Met deze nieuwe methode hebben we de prenatale groeisnelheid van 13 fossiele soorten kunnen reconstrueren, en een tijdlijn kunnen maken met daarop de veranderingen doorheen 6 miljoen jaar waarin mensen en hominiden evolueerden. ‘Hominiden’ zijn alle soorten aan de menselijke kant van onze stamboom die zich 6 tot 8 miljoen jaar geleden splitsten van onze gemeenschappelijke voorouder, die we delen met de chimpansee. Uit nieuw onderzoek blijkt dat doorheen de hominide evolutie de prenatale groeisnelheid is toegenomen. Minder dan 1 miljoen jaar geleden overtrof die de prenatale groeisnelheden van alle gekende apensoorten en begon de groeisnelheid meer op die van mensen te lijken.
Een volledig menselijke prenatale groeisnelheid dook slechts 200.000 jaar geleden op bij onze soort, de Homo sapiens. Andere hominide soorten die de afgelopen 200.000 jaar leefden, zoals de Neanderthalers, kenden ook menselijke prenatale groeisnelheden. Welke genen de veranderingen in groeisnelheid beïnvloedden, moet nog onderzocht worden.
Met behulp van de nieuwe vergelijking ontdekten de onderzoekers dat de prenatale groeisnelheid toenam gedurende miljoenen jaren van evolutie. Credit: Tesla Monson.

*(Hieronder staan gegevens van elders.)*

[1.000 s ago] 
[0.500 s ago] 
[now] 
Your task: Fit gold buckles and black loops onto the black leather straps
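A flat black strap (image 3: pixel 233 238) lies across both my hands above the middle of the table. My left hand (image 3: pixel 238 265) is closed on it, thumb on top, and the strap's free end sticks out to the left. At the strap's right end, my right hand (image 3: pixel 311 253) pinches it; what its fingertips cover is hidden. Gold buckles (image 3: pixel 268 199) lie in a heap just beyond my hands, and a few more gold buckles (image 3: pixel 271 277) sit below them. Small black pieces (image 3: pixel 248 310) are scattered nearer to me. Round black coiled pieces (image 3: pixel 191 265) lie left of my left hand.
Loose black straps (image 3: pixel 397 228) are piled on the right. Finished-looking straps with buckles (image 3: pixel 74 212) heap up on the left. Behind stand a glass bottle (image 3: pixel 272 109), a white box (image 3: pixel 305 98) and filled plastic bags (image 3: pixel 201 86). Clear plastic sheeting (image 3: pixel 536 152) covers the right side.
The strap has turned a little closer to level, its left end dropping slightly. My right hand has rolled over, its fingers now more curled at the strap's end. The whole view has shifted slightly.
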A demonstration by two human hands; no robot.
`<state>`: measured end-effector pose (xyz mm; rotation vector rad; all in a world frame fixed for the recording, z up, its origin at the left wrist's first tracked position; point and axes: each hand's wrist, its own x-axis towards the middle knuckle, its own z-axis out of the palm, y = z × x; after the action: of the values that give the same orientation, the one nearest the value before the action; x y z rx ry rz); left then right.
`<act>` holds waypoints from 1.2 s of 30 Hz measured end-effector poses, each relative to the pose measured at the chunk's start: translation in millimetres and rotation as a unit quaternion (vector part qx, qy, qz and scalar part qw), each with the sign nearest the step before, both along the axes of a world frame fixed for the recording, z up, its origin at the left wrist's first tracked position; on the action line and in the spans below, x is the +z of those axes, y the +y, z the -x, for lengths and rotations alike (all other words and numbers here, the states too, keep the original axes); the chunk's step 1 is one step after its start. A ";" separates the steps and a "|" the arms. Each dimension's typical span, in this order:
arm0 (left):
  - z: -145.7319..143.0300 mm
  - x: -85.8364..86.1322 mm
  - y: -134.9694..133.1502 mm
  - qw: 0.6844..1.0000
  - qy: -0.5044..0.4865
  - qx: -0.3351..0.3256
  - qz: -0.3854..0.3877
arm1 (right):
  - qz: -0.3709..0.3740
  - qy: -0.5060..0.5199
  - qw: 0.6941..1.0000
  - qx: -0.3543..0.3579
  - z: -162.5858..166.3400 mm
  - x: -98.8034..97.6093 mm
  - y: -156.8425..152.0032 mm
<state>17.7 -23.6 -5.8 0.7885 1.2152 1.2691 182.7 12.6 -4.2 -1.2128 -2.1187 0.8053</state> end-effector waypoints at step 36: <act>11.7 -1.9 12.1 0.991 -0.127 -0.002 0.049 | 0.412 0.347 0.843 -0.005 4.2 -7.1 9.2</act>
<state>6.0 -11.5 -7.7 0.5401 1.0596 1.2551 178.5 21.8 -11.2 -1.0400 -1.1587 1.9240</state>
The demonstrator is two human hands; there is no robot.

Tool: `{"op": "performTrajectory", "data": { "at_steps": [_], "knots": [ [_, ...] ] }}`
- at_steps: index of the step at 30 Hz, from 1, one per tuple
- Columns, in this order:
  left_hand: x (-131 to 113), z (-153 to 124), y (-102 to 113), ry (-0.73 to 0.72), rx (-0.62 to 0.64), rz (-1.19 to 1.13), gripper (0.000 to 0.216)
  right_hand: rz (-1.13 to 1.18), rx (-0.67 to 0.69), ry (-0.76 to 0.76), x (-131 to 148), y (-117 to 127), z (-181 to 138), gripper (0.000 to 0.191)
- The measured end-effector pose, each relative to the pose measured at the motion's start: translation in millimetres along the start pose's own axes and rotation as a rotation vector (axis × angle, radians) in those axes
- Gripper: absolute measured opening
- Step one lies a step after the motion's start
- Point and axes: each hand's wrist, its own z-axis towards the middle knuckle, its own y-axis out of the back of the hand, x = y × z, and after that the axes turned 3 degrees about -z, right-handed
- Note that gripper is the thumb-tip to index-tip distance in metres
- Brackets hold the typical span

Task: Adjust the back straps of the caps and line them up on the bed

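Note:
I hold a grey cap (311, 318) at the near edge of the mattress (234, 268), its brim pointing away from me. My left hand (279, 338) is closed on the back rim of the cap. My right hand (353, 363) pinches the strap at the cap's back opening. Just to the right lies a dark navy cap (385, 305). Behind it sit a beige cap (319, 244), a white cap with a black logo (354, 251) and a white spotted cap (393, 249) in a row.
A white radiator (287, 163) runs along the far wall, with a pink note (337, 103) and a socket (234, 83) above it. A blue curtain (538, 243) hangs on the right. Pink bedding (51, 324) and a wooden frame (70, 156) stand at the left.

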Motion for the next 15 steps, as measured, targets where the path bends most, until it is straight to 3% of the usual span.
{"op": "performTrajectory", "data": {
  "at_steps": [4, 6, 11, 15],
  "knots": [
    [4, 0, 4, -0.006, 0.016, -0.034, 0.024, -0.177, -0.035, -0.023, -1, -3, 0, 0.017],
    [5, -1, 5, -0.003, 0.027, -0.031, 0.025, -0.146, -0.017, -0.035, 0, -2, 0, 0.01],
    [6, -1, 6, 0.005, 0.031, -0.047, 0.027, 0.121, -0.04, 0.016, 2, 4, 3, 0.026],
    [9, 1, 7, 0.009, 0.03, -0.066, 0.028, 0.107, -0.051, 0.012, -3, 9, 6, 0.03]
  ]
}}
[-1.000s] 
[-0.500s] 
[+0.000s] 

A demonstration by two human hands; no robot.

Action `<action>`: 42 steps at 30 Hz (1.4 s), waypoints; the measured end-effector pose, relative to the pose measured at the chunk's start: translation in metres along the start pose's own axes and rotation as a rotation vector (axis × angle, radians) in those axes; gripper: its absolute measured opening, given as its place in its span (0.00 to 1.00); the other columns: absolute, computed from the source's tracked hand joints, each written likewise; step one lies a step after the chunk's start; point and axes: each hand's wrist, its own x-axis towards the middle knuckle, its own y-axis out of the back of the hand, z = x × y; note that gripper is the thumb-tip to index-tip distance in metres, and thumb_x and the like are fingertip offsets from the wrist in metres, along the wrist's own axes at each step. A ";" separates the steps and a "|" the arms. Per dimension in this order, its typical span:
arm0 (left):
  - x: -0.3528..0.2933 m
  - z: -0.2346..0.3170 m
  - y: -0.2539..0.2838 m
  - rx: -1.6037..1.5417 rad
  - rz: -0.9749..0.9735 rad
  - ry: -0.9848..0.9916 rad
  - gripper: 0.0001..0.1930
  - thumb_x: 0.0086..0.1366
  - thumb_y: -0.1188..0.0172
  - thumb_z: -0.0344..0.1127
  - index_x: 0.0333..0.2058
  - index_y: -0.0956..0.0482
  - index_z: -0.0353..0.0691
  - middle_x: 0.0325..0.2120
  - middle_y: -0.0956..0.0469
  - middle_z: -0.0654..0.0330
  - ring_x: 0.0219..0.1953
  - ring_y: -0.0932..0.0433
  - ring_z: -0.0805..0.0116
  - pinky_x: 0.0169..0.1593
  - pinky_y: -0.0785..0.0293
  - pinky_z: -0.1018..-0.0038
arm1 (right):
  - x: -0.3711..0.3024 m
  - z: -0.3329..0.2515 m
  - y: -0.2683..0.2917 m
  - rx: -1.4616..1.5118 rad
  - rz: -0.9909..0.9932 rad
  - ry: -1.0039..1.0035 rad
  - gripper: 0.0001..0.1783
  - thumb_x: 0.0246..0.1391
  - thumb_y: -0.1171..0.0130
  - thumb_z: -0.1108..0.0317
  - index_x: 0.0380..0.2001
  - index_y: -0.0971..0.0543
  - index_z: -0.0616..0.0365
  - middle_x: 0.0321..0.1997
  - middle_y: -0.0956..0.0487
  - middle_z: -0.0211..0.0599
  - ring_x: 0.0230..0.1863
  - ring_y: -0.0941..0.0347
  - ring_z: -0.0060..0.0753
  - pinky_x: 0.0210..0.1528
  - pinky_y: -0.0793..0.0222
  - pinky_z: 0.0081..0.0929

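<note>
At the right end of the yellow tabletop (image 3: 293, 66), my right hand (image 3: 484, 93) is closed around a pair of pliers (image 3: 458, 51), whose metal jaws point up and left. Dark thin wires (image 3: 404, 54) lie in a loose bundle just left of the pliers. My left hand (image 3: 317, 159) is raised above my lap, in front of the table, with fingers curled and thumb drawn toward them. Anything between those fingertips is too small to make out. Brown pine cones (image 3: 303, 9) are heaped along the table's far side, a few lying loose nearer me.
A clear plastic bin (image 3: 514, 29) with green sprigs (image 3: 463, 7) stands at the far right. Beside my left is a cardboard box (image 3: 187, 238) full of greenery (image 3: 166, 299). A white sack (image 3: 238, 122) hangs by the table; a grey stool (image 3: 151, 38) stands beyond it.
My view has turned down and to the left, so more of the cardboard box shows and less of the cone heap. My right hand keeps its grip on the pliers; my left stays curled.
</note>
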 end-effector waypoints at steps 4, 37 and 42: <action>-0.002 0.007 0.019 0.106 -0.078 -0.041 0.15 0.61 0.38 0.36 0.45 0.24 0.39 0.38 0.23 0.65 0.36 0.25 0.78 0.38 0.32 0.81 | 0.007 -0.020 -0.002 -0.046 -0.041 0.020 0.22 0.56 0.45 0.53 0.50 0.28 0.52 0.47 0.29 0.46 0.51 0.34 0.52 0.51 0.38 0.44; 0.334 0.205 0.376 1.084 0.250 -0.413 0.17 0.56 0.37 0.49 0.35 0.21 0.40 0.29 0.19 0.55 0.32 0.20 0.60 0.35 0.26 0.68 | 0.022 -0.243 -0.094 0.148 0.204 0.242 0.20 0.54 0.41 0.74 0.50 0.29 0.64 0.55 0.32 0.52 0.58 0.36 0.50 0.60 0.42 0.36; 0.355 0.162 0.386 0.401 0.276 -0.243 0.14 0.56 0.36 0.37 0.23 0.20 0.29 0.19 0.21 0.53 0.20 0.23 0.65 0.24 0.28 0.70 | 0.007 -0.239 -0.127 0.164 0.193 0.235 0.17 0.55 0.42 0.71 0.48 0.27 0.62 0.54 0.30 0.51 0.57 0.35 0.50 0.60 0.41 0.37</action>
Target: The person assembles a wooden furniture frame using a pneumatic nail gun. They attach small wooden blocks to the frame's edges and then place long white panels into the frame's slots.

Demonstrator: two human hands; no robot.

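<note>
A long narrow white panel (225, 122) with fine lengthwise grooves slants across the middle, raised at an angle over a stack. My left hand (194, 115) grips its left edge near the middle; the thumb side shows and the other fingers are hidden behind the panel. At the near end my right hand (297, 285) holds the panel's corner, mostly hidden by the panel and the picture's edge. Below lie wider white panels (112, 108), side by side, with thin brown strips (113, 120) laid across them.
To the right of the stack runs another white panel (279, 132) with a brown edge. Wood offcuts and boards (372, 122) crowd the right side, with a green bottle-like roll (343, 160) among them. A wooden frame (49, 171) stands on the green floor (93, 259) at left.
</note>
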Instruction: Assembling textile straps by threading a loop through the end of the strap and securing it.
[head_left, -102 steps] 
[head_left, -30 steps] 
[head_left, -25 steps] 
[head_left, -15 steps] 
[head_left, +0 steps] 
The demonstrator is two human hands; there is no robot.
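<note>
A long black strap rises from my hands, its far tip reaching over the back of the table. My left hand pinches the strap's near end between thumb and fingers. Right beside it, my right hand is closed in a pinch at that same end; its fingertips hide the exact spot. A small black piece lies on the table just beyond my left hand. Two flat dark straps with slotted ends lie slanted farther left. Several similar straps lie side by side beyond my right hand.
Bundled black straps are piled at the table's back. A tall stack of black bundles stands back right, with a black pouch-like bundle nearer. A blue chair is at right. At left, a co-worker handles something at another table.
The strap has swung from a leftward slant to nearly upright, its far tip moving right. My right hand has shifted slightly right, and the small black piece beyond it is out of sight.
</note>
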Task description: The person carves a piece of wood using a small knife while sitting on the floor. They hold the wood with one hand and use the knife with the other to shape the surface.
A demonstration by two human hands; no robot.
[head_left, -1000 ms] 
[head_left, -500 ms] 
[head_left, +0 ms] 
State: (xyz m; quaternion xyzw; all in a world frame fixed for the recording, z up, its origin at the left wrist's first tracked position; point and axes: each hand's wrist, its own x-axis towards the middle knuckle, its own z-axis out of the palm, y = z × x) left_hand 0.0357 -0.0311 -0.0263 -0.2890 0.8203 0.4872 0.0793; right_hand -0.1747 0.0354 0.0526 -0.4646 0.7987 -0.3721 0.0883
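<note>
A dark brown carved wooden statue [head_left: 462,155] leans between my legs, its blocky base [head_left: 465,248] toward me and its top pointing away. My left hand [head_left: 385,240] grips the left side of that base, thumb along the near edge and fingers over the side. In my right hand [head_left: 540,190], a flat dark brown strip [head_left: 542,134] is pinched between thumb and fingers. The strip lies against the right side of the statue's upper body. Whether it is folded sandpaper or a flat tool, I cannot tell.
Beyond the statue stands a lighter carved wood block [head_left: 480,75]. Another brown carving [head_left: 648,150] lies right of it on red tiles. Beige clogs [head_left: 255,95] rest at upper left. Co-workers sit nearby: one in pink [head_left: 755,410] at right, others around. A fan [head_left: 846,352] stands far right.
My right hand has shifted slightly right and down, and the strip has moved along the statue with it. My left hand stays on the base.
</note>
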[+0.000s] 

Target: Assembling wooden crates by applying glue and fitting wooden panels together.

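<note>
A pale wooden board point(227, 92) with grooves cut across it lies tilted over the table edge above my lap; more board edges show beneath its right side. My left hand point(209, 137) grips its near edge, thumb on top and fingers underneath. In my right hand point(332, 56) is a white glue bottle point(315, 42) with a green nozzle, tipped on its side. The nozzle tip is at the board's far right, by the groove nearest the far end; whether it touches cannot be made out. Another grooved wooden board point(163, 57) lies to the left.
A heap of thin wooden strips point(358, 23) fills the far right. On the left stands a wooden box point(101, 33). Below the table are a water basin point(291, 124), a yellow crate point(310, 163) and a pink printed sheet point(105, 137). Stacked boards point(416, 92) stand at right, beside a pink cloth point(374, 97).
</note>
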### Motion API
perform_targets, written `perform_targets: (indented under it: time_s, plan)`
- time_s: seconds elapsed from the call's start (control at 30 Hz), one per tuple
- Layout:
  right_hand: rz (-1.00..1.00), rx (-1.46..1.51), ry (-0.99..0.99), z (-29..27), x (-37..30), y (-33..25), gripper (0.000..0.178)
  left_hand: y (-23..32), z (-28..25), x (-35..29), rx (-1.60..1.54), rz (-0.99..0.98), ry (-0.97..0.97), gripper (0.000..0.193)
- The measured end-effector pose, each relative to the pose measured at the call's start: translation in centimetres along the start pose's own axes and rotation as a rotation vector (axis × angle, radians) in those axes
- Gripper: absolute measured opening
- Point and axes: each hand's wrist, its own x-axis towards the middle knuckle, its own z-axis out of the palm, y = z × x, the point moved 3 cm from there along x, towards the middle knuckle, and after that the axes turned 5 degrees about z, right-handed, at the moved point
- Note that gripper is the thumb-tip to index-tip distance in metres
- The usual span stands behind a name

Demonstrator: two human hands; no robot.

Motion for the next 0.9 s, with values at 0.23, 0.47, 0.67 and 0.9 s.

Tanden onthullen zelfs nog meer
Zelfs met slechts een paar tanden en een beetje kaakbeen, kunnen getrainde experten talloze zaken vaststellen over een uitgestorven individu: wat voor soort het was, wat voor voedsel het at, of er gevochten werd om een partner te vinden, de leeftijd toen het individu stierf, of het ernstige gezondheidsproblemen had, en nog veel meer.
Aan dat lijstje kunnen we nu de kennis over de zwangerschap van het individu en alle soortgenoten toevoegen. Door de toenemende hersengrootte, kunnen tanden zelfs indirect wijzen op de ontwikkeling van het menselijk bewustzijn.
Opvallend is dat volgens ons model de prenatale groeisnelheid toenam lang voordat de eerste Homo sapiens opdook. We kunnen aannemen dat een snelle prenatale groeisnelheid noodzakelijk was voor de groei van grote hersenen, en voor de ontwikkeling van het menselijk bewustzijn en andere cognitieve vaardigheden.
Mogelijk kan dit onderzoek in de toekomst het antwoord bieden op deze en nog vele andere vragen.
Dit artikel verscheen eerder in The Conversation.